Пошли к Алексею Тихонову. Он сидел у распахнутого окна, в просторной писцовой горнице, при соборной палате, и неторопливо писал, что-те бормоча про себя. Он поднял голову и рассеянно улыбнулся. От постоянного сидения в келье его молодое лицо было изжелта-бледно, карие глаза, окруженные тенью уста-лости, казались запавшими, только свежи были тонкие брови, черные, как перья дрозда. Даниле вспомнилась Ольга, сердце сжалось в груди, но думать о ней было некогда.
Оба рассказали Алексею, что произошло у ворот обители. Алексей подтвердил, что грамотка иноки Марфы уже давненько хранится у него в писцовой келье.
— Коли надобно, то и ноне народу ишшо возгласим, — сказал Алексей, вынул грамотку из обитого бархатом сундучка, сунул ее за пазуху и вышел вместе с Данилой и Слотой.
Слота закричал, чтобы все слушали.

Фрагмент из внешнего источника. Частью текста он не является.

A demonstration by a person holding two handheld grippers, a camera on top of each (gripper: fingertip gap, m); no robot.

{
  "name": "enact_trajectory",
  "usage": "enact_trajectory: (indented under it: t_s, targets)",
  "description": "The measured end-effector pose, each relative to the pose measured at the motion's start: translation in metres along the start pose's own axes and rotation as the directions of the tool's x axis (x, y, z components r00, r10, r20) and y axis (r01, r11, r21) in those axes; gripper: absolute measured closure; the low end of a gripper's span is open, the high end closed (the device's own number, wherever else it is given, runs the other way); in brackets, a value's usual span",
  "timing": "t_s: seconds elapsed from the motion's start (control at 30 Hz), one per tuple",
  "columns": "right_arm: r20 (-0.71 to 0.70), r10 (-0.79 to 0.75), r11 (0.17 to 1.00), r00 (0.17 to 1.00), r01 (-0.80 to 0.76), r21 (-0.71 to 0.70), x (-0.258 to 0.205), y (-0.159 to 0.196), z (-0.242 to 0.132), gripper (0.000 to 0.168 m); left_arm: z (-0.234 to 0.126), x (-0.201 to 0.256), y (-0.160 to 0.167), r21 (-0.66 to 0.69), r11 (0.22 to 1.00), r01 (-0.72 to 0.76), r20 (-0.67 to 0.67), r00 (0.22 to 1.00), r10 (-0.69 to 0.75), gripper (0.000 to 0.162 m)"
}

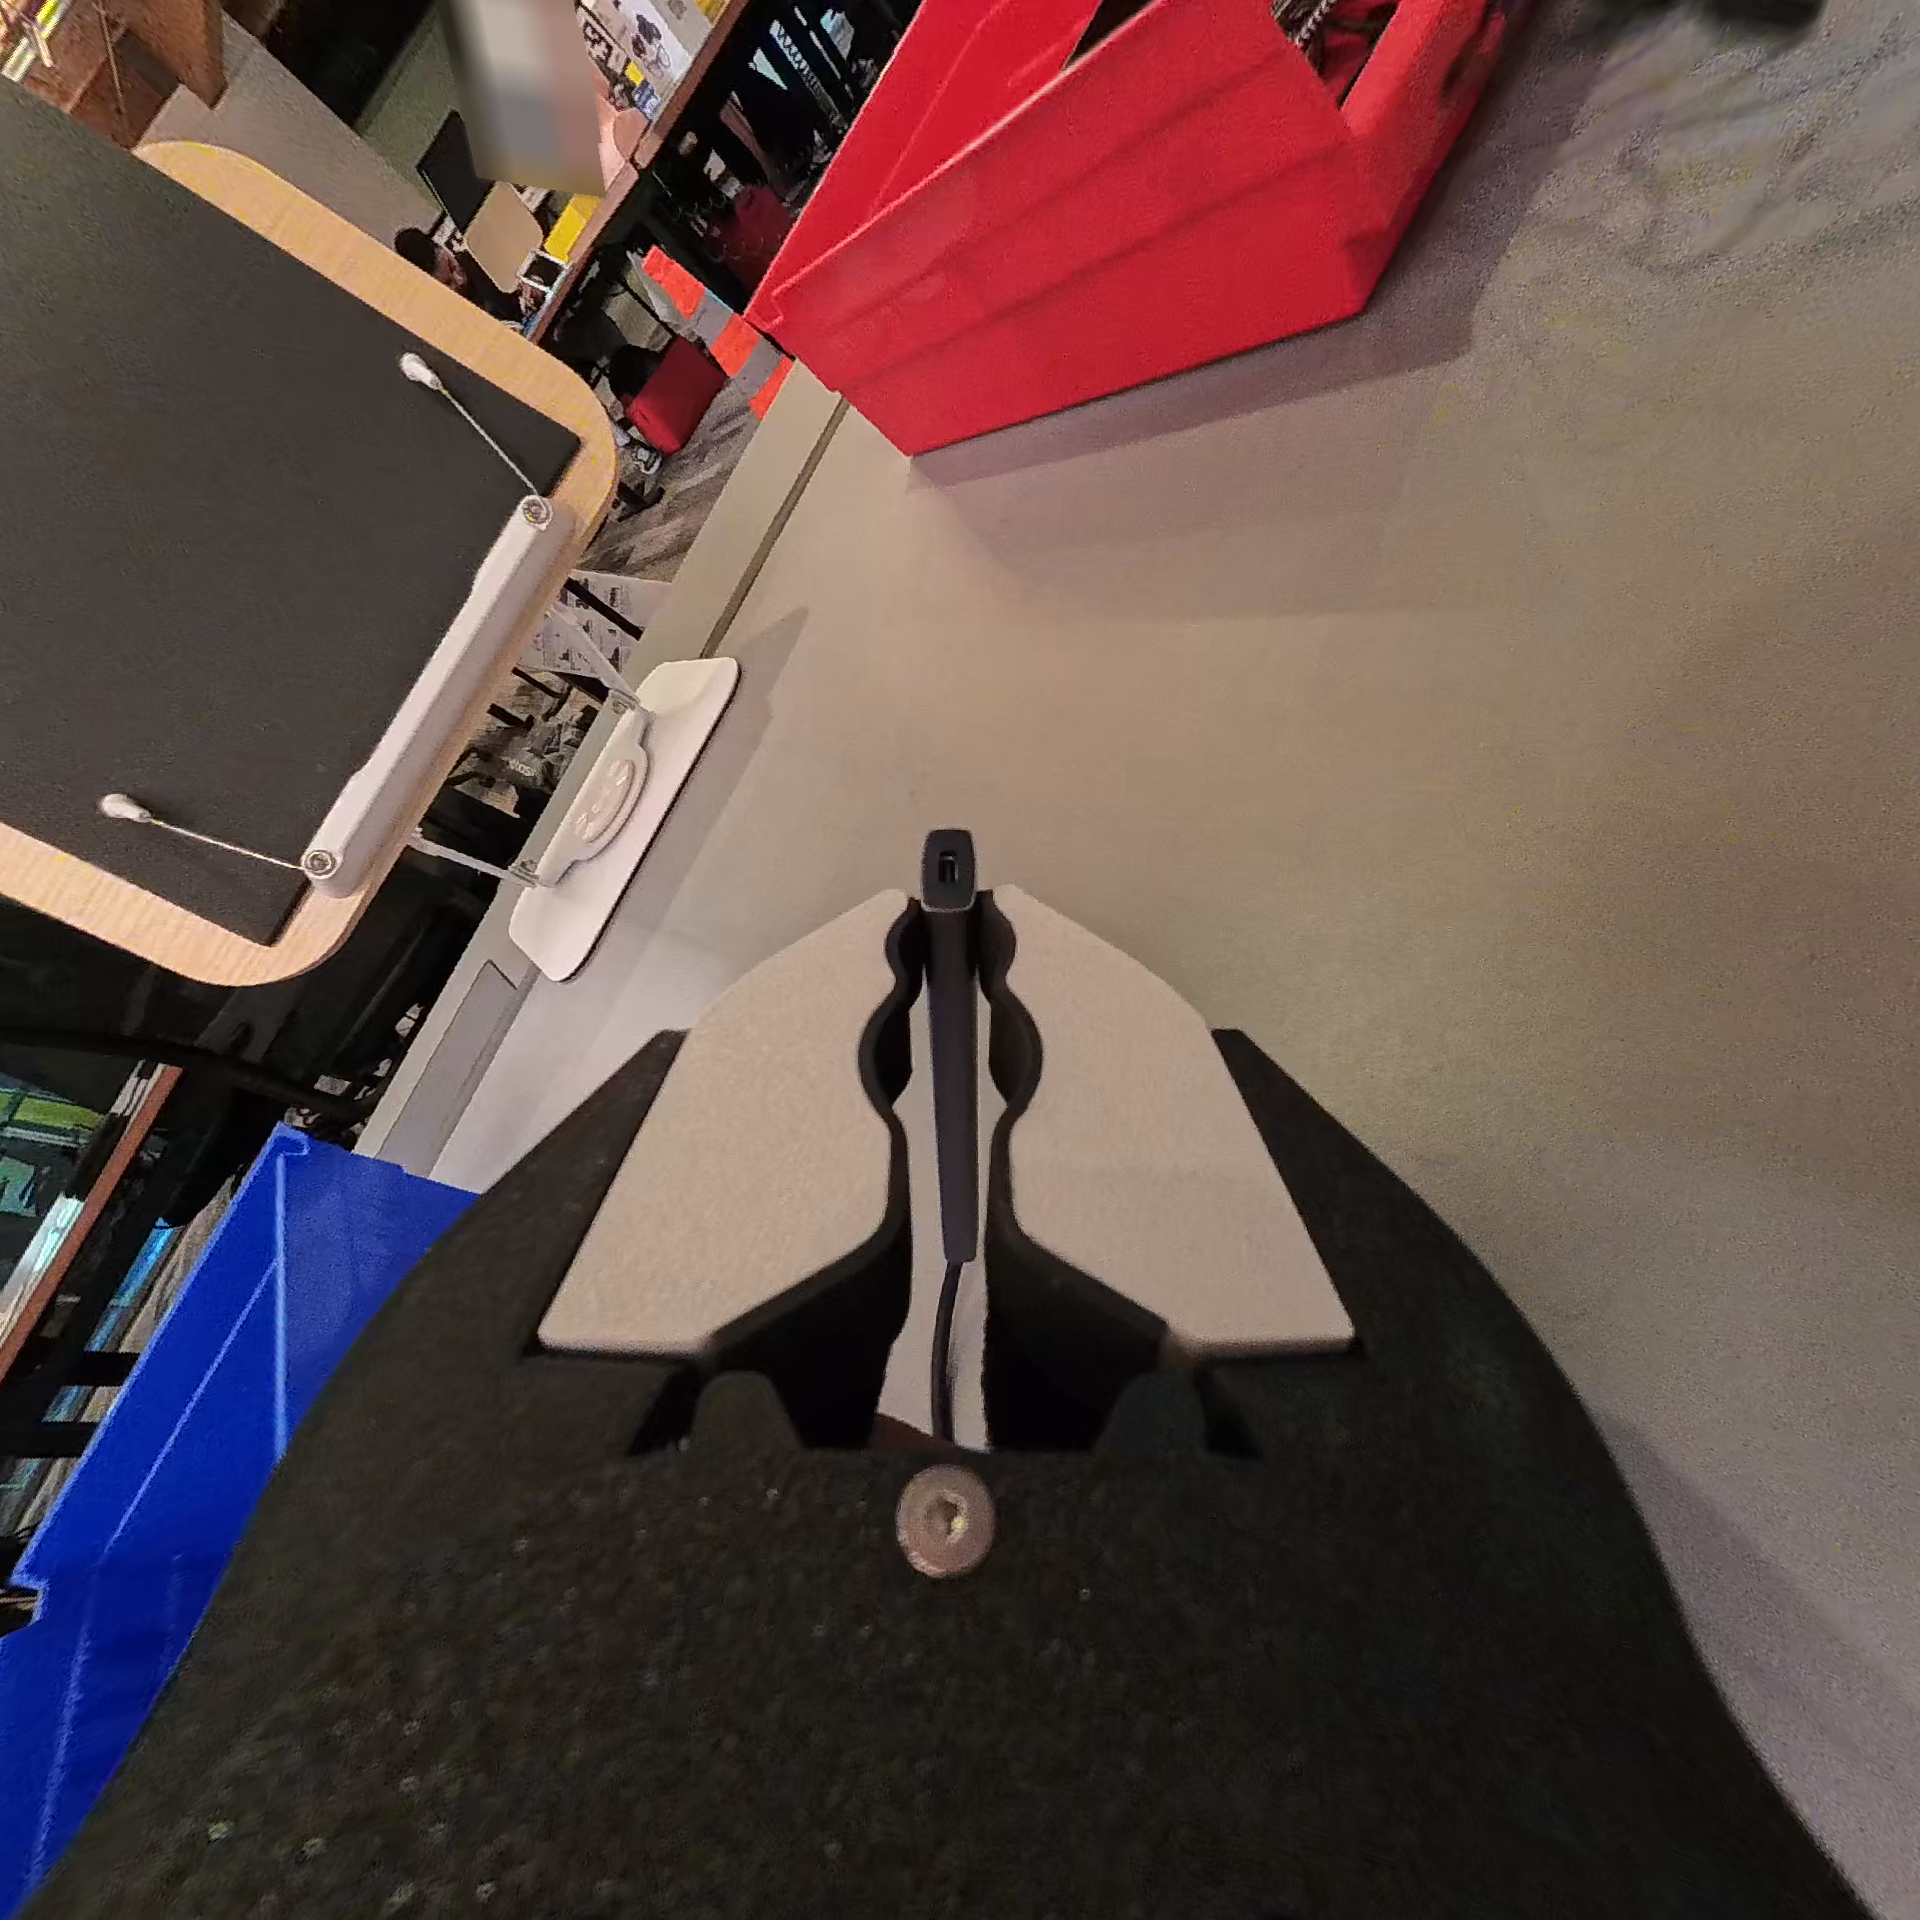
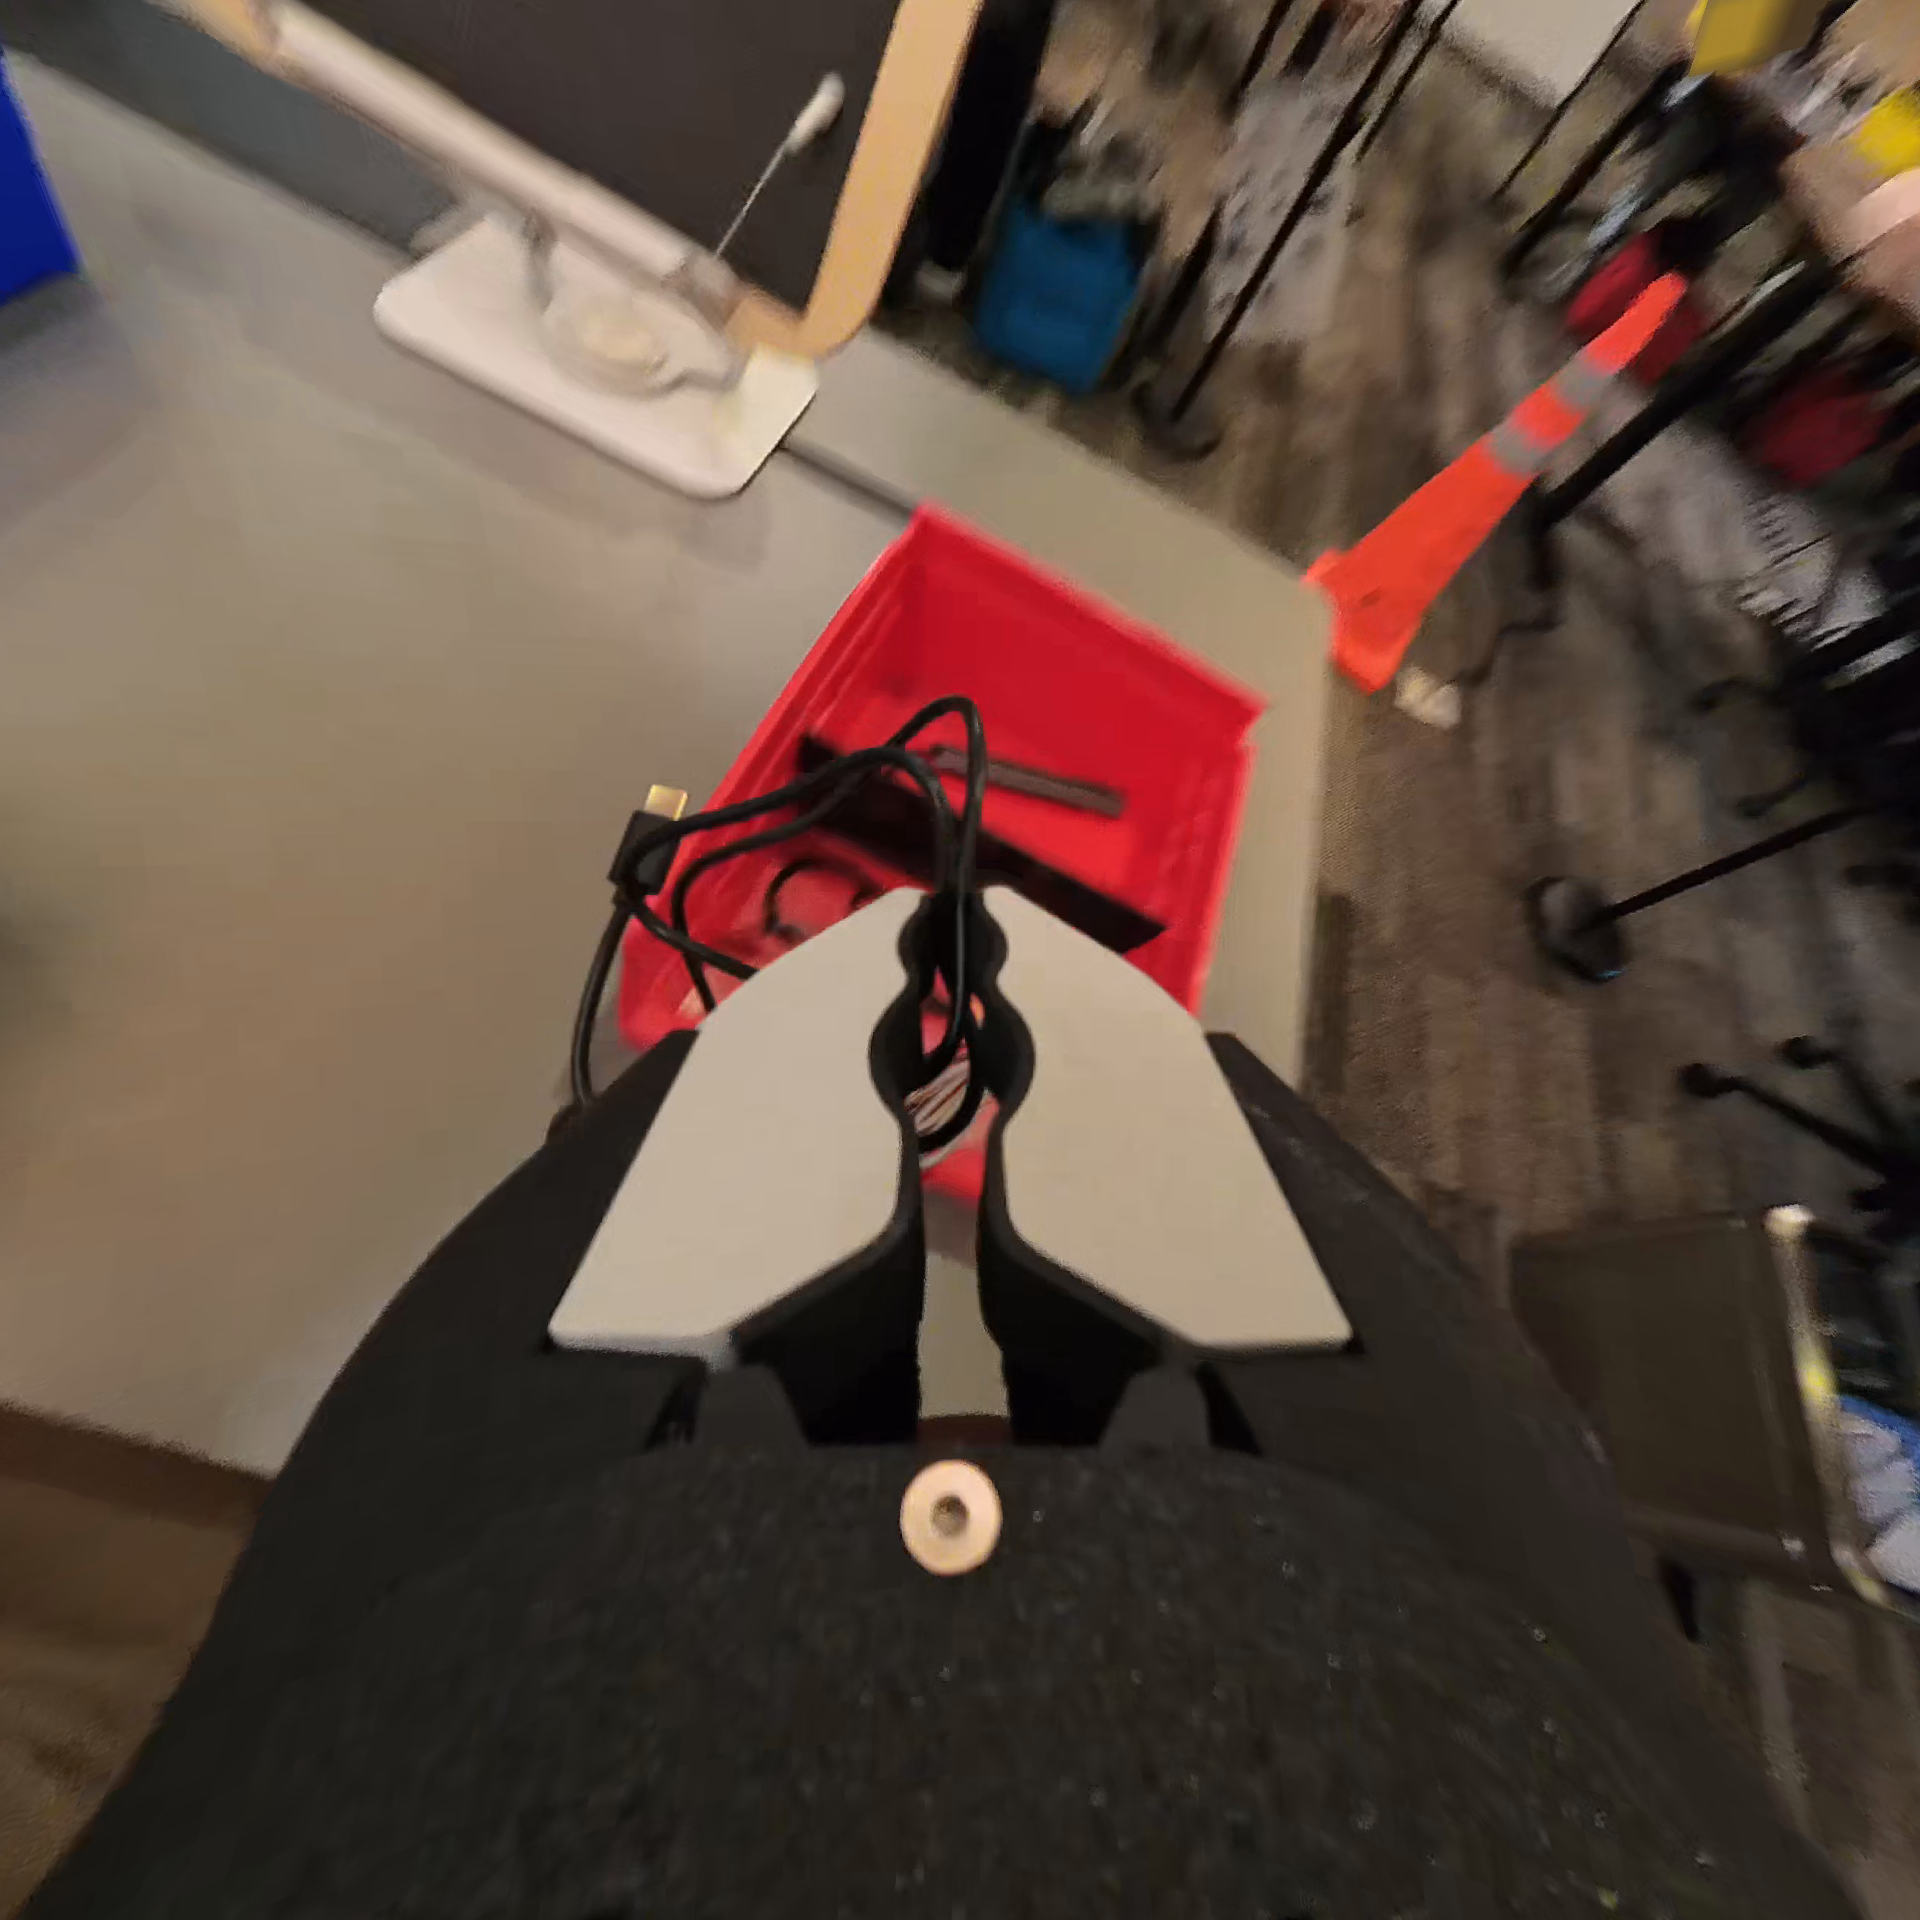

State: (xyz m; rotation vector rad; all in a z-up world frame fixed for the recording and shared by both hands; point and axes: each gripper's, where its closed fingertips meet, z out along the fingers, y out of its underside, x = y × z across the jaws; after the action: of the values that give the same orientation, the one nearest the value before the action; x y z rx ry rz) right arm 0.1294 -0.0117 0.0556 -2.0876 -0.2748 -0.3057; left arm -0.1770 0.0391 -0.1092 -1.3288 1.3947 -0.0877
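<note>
the left tool [image 1: 948, 914] is clenched on a slim dark connector piece [image 1: 951, 1039] that stands straight up between its tips, the end poking just past them and a thin black lead [image 1: 945, 1340] trailing back toward the body of the tool. ahead of it lies only bare grey table [image 1: 1351, 779]. off to its left, near the table edge, a white stand base [image 1: 634, 810] carries a black board with a pale wood rim [image 1: 208, 520]; nearer on that side a blue bin [image 1: 187, 1403] sits low. farther ahead, slightly right, a red bin [image 1: 1091, 260] rests on the table.

the right tool [image 2: 951, 914] is clenched on a loose bundle of black cable [image 2: 935, 790], the loops rising above its tips and a gold-tipped plug [image 2: 665, 802] sticking out to the left. just beyond and under the tips is the red bin [image 2: 1091, 675], with a dark flat piece [image 2: 1039, 784] lying inside. this view is blurred, so whether the cable hangs over the bin or already touches it i cannot tell. farther ahead to the left stands the white stand base [image 2: 582, 343]; to the right, off the table, an orange cone [image 2: 1455, 520] on the floor.

as things lie, both pieces are in hand and neither is set down.
</note>
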Motion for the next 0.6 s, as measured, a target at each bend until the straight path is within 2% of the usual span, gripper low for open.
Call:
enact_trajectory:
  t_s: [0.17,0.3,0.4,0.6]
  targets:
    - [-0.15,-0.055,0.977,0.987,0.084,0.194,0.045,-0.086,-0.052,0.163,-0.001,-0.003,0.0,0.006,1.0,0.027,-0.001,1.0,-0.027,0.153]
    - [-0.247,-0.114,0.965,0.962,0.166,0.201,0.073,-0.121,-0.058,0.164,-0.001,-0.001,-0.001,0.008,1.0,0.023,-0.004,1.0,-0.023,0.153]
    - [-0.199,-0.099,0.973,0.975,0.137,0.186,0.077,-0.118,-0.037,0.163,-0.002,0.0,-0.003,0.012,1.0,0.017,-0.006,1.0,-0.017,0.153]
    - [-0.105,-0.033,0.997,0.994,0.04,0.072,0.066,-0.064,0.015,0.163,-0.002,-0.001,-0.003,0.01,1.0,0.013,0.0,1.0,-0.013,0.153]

Алексей сначала рассказал, что инока Марфа, которую первый Самозванец-расстрига угрозами заставил назвать его сыном, теперь, после появления второго самозванца, всенародно призналась в слабости своей и разослала повсюду грамоты, чтобы сердца людские просветились и окрепли.
«…а я вас на то благословляю, — громко и раздельно читал Алексей, — и прошу того у бога, чтобы сердца ваши на истинный путь обратилися, и жити вам в своих домах безмятежно…»
Тут поднялся плач: дома всех, кто слушал чтенье, были сожжены или брошены.
«А тому истинно верьте, — продолжал чтение Алексей, — что был не сын мой, а вор, богоотступник, расстрига Гришка Отрепьев, и убит он ныне на Москве: мои очи его мертва видели, а истинный государь, мой сын Димитрий Иванович, убит в Углече в 1591 году, а ныне мощи его… сами о себе свидетельствуют неизреченными чудесами».